Configuration Template:

worker_host = "worker.local"
worker_user = "mluser"
worker_base = "/data/ml-experiments"
worker_port = 22
api_key = "your-api-key"

sync - Project Synchronization

Sync project files to the worker with intelligent deduplication.

# Basic sync
ml sync ./project

# Sync with custom name and auto-queue
ml sync ./project --name "experiment-1" --queue

# Sync with priority
ml sync ./project --priority 8

Options: - --name <name>: Custom experiment name - --queue: Automatically queue after sync - --priority N: Set priority (1-10, default 5)
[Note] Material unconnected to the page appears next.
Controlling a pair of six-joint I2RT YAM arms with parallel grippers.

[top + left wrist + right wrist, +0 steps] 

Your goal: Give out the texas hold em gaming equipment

Features: - Content-Addressed Storage: Automatic deduplication - SHA256 Commit IDs: Reliable change detection - Incremental Transfer: Only sync changed files - Rsync Backend: Efficient file transfer

queue - Job Management

Queue experiments for execution on the worker.

# Queue with commit ID
ml queue my-job --commit abc123def456

# Queue with priority
ml queue my-job --commit abc123 --priority 8

Options: - --commit <id>: Commit ID from sync output - --priority N: Execution priority (1-10)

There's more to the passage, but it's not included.